Polyamorist sci-fi author has some unusual sex advice for his daughter
Every now and then someone takes a stand against the cultural tide that would sweep us back to an age of Puritan prudery. Today it’s Nebula-nominated science fiction and kink writer Ferrett Steinmetz, who took to his various blogging platforms to write a stirring open letter to his beloved daughter. The gist? Go out there and get laid.
Steinmetz—who posts about politics, puns, and his polyamorous lifestyle in addition to guest-writing for Jezebel now and then—had been annoyed by a bit of “twaddle,” an attempted meme entitled “10 Rules For Dating My Daughter” that played on the stereotype of an overprotective father, one who has threats of violence for any boy who dares to make a move on his princess.
The list, in Steinmetz’s approximation, enforced the foolish view that “boys are threatening louts, sex is awful when other people do it, and my daughter is a plastic doll whose destiny I control.” After explaining that she should have the same pleasures in life that he does—with some corny dad jokes for good measure—he went on to deliver an eloquent defense of his daughter’s personal autonomy.
You’re not me. Nor are you an extension of my will. And so you need to make your own damn mistakes, to learn how to pick yourself up when you fall, to learn where the bandages are and to bind up your own cuts. I’ll help. I’ll be your consigliere when I can, the advisor, the person you come to when all seems lost. But I think there’s value in getting lost. I think there’s a strength that only comes from fumbling your own way out of the darkness.

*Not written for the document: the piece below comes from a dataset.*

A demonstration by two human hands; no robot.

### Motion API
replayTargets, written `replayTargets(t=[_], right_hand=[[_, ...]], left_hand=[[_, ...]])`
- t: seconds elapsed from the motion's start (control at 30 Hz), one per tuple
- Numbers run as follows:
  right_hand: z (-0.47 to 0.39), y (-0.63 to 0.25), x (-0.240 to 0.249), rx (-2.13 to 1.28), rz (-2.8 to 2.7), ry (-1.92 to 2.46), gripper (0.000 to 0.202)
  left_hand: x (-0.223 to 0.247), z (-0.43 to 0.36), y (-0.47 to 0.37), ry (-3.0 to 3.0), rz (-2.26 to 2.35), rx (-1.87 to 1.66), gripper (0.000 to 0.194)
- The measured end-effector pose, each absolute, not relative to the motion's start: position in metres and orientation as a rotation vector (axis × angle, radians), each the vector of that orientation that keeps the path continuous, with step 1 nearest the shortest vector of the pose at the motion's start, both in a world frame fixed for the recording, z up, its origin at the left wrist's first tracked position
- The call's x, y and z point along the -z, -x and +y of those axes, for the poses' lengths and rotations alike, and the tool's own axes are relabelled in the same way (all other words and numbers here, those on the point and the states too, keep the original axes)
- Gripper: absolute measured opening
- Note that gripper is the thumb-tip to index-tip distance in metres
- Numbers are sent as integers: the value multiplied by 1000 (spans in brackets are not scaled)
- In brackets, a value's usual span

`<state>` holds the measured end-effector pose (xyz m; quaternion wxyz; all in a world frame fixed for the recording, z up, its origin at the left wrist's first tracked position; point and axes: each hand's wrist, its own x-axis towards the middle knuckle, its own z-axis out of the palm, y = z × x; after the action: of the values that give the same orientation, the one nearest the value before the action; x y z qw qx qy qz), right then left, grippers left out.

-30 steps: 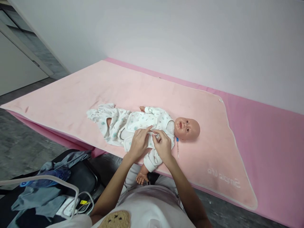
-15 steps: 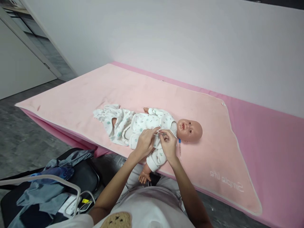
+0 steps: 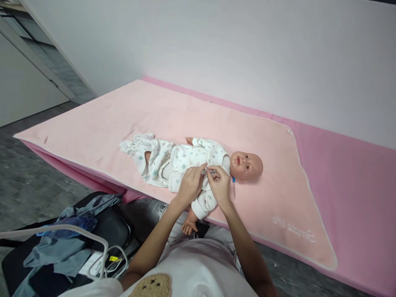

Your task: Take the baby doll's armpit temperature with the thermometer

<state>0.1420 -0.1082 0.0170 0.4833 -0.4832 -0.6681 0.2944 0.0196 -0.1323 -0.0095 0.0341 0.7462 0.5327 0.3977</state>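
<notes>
A baby doll lies on its back, its head to the right and one arm hanging over the near table edge. It wears a white patterned wrap shirt, and white patterned pants are bunched about its legs. Over the chest, my left hand pinches a thin white shirt tie between thumb and fingers. My right hand is also closed, its thumb and forefinger pinching the tie close to the left fingertips. The fingers partly hide the tie.
A light pink mat covers most of the table, over a darker pink cloth. Beside the doll's neck lies a thin strip with a blue end. A black chair with grey cloth and a white cable stands lower left. A white wall rises behind.
My view shifts slightly. Both hands stay at the doll's chest with fingertips close together, the fingers moving only a little. The doll lies as before.
</notes>
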Motion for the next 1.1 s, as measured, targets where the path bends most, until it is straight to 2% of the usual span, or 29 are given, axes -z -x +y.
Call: replayTargets(t=[0.8, 1.1], right_hand=[[-105, -145, -14, -809, -1647, 1195, 13], [-117, -132, -12, -798, -1572, 1098, 22]], left_hand=[[2, -134, -14, -1997, 1513, -1348, 35], [9, -133, -16, -2041, 1524, -1403, 37]])
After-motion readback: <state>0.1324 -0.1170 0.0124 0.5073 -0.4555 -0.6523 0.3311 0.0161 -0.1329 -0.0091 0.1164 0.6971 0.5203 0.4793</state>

You’re your own person, and some of the things you’re going to love will strike me as insane, ugly, or unenjoyable. This is how large and wonderful the world is! Imagine if everyone loved the same thing; we’d all be battling for the same ten people. The miracle is how easily someone’s cast-offs become someone else’s beloved treasure. And I would be a sad, sad little man if I manipulated you into becoming a cookie-cutter clone of my desires. Love the music I hate, watch the movies I loathe, become a strong woman who knows where her bliss is and knows just what to do to get it.
Now, you’re going to get bruised by life, and sometimes bruised consensually. But I won’t tell you sex is bad, or that you’re bad for wanting it, or that other people are bad from wanting it from you if you’re willing to give it. I refuse to perpetuate, even through the plausible deniability of humor, the idea that the people my daughter is attracted to are my enemy.
On LiveJournal, Steinmetz was met with widespread agreement and kudos for his openness in matter that can have dire, lasting effects for families but is so often swept under the rug. Commenters railed against the “prison guard” school of parenting, and some lamented how their own fathers had harassed their boyfriends.
He couldn’t resist a little wordplay toward the end of this otherwise serious message, however, and we don’t begrudge him this last line of advice, because it’s pretty good:
“Now get out there and find all the things you fucking love, and vice versa.”